Le statut de la location commerciale a déjà assuré la protection du locataire: le bail de neuf ans, le droit de renouveler le bail, la possibilité de vendre l'entreprise ou tout simplement le bail.

La loi donne maintenant au locataire une plus grande stabilité, lui permettant droit prioritaire l'objet de la vente du site, l'objet de son utilisation. En pratique, lorsqu'un locataire commercial ou artisanal local souhaite vendre, il l'informe dans une lettre de récépissé. Le locataire aura donc une priorité dans un délai d'un mois à compter de l'acquisition.

Le deuxième droit de préférence est prévu si le propriétaire décide de vendre des conditions ou un prix inférieur à celui suggéré par le locataire.

Cependant, la portée devrait être clarifiée; les locaux industriels, logistiques ou de stockage étaient spécifiquement exclus des locaux commerciaux ou artisanaux. Cependant, la jurisprudence doit décider si les locaux à bureaux doivent être considérés comme des locaux commerciaux.

Provisions relatives à l'inventaire et à la location

But de clarifier la relation entre les locataires et les propriétaires la loi oblige l'inventaire lorsque les locaux sont en possessionjusqu'à présent, ce n'était qu'un levier. Toutefois, cette mesure attend l'entrée en vigueur d'un règlement d'application.

Mais c'est probablement l'accusation selon laquelle la loi aurait mérité plus de précision. Le partage des frais, taxes, redevances et coûts de la main-d'œuvre entre les parties n'est plus soumis à la liberté contractuelle, il est désormais couvert par le nouveau L.145-40-2.. " La location comprend un inventaire précis et restrictif des loyers, taxes, redevances et redevances, y compris une indication de la répartition entre le bailleur et le locataire. ».

Ces dispositions obligent spécifiquement le bailleur à évaluer les frais et taxes dus par le locataire par souci de transparence.
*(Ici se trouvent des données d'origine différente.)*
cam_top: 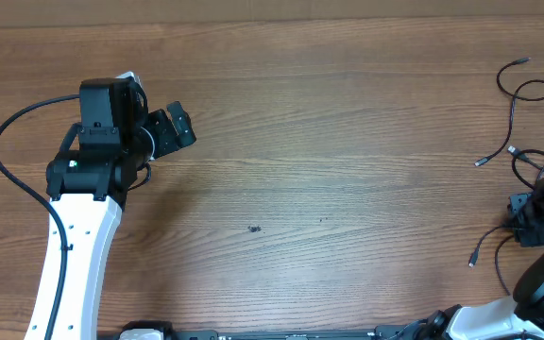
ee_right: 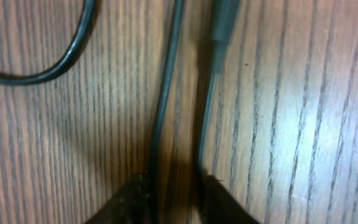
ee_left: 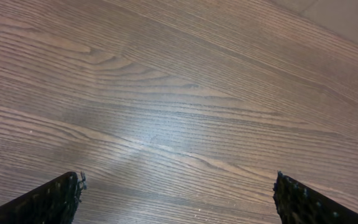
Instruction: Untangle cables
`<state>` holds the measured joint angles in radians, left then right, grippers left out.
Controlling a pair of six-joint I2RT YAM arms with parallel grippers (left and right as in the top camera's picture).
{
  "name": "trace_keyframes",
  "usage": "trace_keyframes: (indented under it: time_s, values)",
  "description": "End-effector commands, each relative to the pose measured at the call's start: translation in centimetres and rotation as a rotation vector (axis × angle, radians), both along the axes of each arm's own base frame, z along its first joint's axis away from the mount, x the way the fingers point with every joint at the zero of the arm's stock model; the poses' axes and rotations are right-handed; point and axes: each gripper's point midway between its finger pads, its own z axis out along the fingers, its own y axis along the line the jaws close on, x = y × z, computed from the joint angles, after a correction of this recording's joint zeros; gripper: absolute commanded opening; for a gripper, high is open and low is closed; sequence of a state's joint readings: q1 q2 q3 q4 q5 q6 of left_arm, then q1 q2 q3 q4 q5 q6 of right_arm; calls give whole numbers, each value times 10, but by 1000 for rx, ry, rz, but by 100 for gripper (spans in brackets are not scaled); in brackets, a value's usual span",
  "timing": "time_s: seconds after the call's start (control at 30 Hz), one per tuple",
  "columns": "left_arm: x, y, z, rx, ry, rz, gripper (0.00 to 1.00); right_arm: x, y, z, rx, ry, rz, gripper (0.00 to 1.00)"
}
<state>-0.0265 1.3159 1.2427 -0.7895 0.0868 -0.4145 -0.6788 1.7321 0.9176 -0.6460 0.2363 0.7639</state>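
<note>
Right end effector was down on the tabletop, low at the right edge of the overhead frame, in among the cables. They lay in loose curls along that edge, from upper right to lower right.

In the right wrist view, two black strands ran straight down the frame into the gap between its fingers, one carrying a plug body at the top. The jaws stood narrow, close on either side of those strands. Whether they had actually bitten I couldn't tell, because the gap was all shadow.

Left end effector sat in the upper left, jaws spread wide, nothing in them, bare wood beneath.

So I read this as the grab on a first strand, with the sorting not yet begun. The next move, to my eye, called for a firm pinch on one cord only, then a slow draw toward the centre of the frame, clear of the other loops.
</note>
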Motion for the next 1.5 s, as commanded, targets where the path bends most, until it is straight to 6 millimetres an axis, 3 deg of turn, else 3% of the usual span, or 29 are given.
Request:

En plus, " Pendant la location, le bailleur est tenu d'informer les locataires de tout élément susceptible de modifier la répartition des charges entre locataires. ».

Cependant, la loi n'est pas claire pour le moment. un décret doit être publié pour déterminer les frais, taxes, frais et taxes qui, de par leur nature, ne peuvent être facturés au locataire.

Enfin, une dernière critique de l’application de la loi Pinel peut être formulée. Ce n'est vraiment pas uniforme. Certaines règles s'appliquent aux contrats de location conclus ou renouvelés le 1er septembre 2014, mais de nombreuses autres règles ne devraient pas s'appliquer. Il est donc nécessaire de mentionner les principes généraux du droit transitoire qui, dans ce cas, n’entraînaient pas certaines réactions.

Clémence Moulonguet

Aller de l'avant :

– Décret n ° 2014-626 du 18 juin 2014 sur l'artisanat, le commerce et les très petites entreprises; Loi publiée le 19 juin 2014 au Journal officiel.

– Jehan-Denis Barbier, Gazette du Palais, 8-9 août 2014, 220-221.